[EXCERPTED RECORDS — start]
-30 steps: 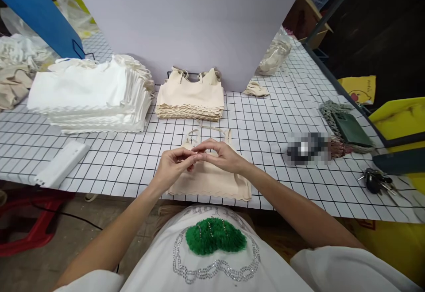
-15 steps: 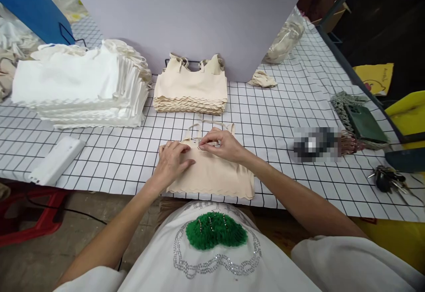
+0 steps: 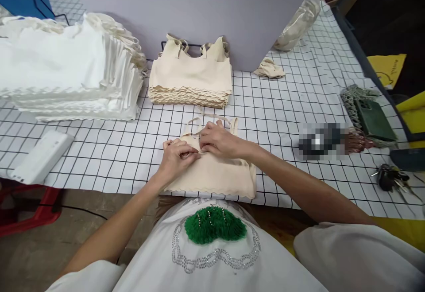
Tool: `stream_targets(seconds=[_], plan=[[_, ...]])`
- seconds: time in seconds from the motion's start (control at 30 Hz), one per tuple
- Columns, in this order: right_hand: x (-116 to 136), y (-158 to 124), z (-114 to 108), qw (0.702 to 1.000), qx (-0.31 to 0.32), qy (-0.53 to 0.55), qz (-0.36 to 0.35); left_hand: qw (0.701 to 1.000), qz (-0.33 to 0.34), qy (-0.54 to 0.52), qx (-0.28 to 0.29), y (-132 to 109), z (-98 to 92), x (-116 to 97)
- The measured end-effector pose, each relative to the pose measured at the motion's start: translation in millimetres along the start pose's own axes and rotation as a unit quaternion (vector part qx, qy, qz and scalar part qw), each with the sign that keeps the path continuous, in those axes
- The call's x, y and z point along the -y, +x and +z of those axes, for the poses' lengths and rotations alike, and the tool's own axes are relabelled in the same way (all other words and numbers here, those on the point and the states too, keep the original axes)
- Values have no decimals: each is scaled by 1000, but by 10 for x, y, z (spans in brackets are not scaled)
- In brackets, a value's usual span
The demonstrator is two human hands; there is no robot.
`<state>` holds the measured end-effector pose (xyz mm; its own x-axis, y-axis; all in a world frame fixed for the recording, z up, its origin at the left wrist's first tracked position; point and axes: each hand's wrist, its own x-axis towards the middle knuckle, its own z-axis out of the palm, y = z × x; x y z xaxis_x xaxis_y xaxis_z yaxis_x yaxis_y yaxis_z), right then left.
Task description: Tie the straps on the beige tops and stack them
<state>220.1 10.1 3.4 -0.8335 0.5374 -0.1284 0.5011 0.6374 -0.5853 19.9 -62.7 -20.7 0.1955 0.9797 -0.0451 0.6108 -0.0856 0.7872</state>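
Note:
A beige camisole top (image 3: 215, 177) lies flat at the near edge of the grid-patterned table (image 3: 272, 119), straps pointing away from me. My left hand (image 3: 177, 155) pinches the fabric near the top hem, fingers curled. My right hand (image 3: 219, 140) presses beside it, fingers closed on the neckline by the straps. The two hands touch over the garment's upper edge.
A stack of folded beige tops (image 3: 191, 79) stands behind, a larger white stack (image 3: 66, 79) at left. A white flat device (image 3: 38, 157) lies near the left edge. A green phone on knitted pouch (image 3: 373, 121), keys (image 3: 390, 179), and a bagged bundle (image 3: 297, 21) are at right. A lilac board (image 3: 199, 4) rises behind.
My hands came down from above the top onto its upper hem and now pinch the fabric there. The view has shifted closer to the table.

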Motion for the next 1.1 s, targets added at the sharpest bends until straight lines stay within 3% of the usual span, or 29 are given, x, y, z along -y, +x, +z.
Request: stream_targets(seconds=[0.2,0.83,1.1], plan=[[-43,0,-7,998,-3,31,-52,1000,1,-3,14,10,11,18],[28,43,-18,996,31,-44,-76,999,30,-8,12,13,27,52],[82,44,30,995,-8,-42,-85,999,10,-21,28,19,19,44]])
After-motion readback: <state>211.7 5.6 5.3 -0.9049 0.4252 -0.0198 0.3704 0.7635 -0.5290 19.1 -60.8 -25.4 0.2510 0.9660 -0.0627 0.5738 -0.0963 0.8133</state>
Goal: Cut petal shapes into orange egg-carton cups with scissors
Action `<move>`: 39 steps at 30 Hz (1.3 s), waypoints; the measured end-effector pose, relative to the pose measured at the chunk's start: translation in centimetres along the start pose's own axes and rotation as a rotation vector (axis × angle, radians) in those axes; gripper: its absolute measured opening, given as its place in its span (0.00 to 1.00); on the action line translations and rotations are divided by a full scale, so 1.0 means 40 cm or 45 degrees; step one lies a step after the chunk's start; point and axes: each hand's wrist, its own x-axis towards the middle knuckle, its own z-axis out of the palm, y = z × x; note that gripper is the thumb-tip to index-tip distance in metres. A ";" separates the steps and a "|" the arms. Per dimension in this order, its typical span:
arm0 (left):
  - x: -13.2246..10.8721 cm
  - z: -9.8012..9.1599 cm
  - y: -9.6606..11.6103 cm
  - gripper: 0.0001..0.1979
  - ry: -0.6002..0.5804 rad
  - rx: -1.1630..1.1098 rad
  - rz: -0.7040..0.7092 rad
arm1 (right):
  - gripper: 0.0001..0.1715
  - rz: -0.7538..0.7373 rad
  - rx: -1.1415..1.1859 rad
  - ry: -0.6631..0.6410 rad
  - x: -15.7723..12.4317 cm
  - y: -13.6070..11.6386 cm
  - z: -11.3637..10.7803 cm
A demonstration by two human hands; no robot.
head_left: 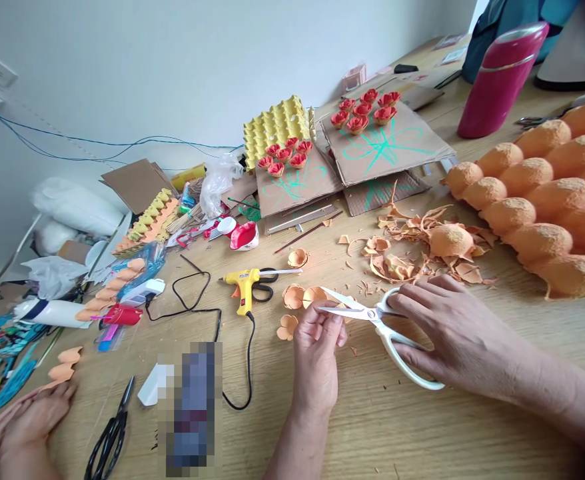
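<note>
My right hand [447, 327] grips white-handled scissors [385, 323], with its fingers and thumb at the handle loops. The blades stand apart and point left, reaching over the fingertips of my left hand [317, 353]. That hand is closed in a pinch; whatever lies between its fingers is mostly hidden. Just beyond its fingertips is an orange egg-carton cup [314, 295], and I cannot tell whether they touch. Beside it are a cut flower-shaped cup [293, 297] and another petal piece [287, 327]. Orange carton scraps [397, 267] lie beyond the scissors.
A yellow glue gun [245, 287] with a black cord lies left of centre. Cardboard sheets [412, 147] bear red flowers. An orange egg tray [562, 200] and pink bottle [502, 80] stand right. Another person's hands [37, 413] and black scissors [110, 433] are at lower left.
</note>
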 end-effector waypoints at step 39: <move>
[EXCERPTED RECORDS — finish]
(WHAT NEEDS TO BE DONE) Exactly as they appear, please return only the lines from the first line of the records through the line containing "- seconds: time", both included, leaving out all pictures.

(THE COMPLETED TASK)
-30 steps: 
-15 steps: 
+0 steps: 
Tool: `stream_targets(seconds=[_], plan=[[_, ...]])`
- seconds: time in seconds from the motion's start (control at 30 Hz), one per tuple

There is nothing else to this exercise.